**YOUR GOAL:** The required result is one figure, the count of lines below with the string "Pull" in them.

::::::::::

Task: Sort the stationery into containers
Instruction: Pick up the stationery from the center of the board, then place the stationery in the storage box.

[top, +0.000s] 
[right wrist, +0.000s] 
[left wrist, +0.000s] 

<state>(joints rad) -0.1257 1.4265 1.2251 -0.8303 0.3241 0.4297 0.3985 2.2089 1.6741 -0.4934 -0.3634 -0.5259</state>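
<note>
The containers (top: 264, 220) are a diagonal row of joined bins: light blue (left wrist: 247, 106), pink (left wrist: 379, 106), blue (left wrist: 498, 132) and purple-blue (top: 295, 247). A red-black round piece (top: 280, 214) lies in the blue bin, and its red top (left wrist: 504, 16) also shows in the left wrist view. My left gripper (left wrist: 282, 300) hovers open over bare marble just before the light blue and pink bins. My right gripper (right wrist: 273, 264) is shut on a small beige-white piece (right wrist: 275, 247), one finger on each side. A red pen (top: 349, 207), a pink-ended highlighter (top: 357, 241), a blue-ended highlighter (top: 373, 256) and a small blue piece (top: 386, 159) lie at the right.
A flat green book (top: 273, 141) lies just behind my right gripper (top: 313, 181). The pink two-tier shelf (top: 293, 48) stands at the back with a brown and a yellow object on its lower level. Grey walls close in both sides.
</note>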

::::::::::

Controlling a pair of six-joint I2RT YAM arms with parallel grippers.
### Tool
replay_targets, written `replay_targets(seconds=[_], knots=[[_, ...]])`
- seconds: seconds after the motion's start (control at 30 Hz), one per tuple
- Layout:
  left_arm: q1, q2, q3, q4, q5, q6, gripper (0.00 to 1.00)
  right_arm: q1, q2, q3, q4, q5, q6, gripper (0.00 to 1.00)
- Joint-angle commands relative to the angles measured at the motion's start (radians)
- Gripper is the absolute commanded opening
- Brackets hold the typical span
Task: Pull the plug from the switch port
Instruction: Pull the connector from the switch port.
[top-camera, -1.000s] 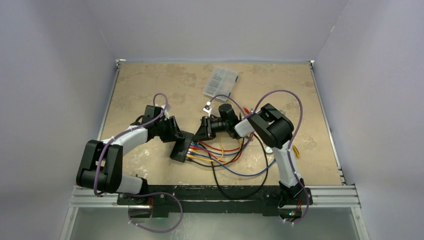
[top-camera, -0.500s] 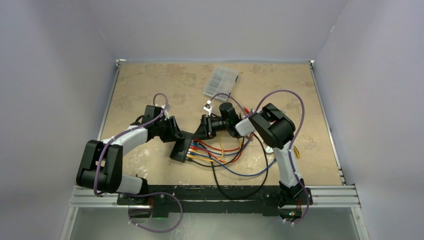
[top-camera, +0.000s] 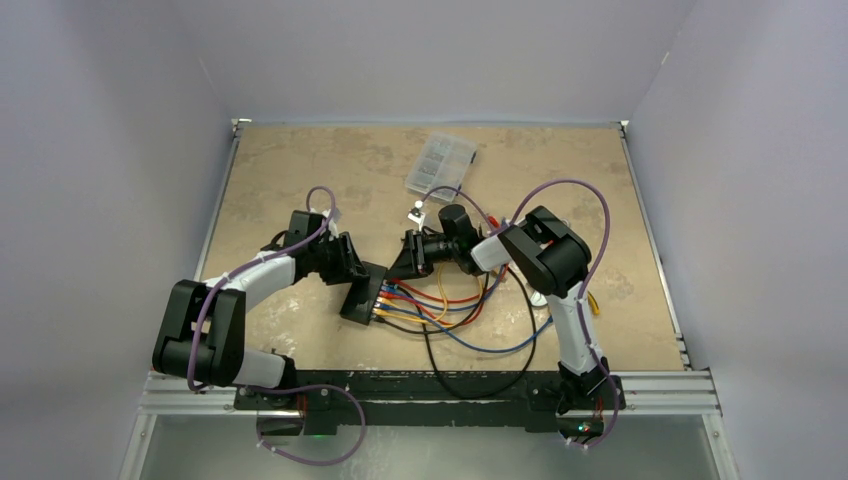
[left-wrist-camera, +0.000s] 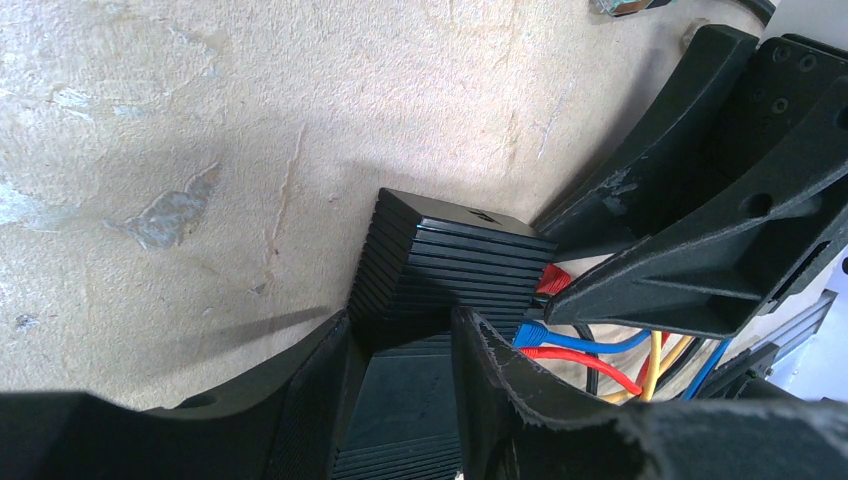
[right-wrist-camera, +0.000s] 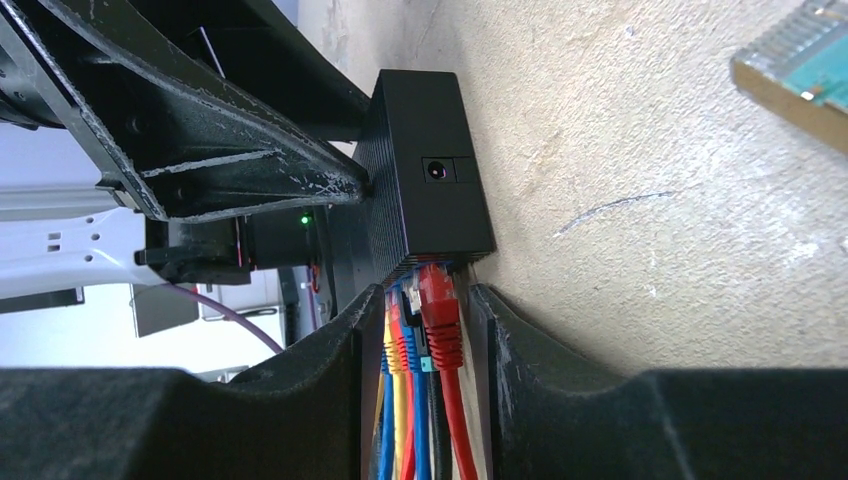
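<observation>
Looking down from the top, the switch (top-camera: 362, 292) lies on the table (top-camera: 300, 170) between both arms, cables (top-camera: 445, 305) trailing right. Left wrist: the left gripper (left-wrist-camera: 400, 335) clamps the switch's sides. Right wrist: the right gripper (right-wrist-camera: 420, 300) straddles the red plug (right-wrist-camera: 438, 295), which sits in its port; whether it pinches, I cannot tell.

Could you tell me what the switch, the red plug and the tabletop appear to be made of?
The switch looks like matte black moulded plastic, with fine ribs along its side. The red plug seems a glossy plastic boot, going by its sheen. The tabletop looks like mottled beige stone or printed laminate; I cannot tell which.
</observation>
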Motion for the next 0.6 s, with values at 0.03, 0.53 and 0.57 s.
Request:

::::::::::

**EXERCISE ANSWER:** 2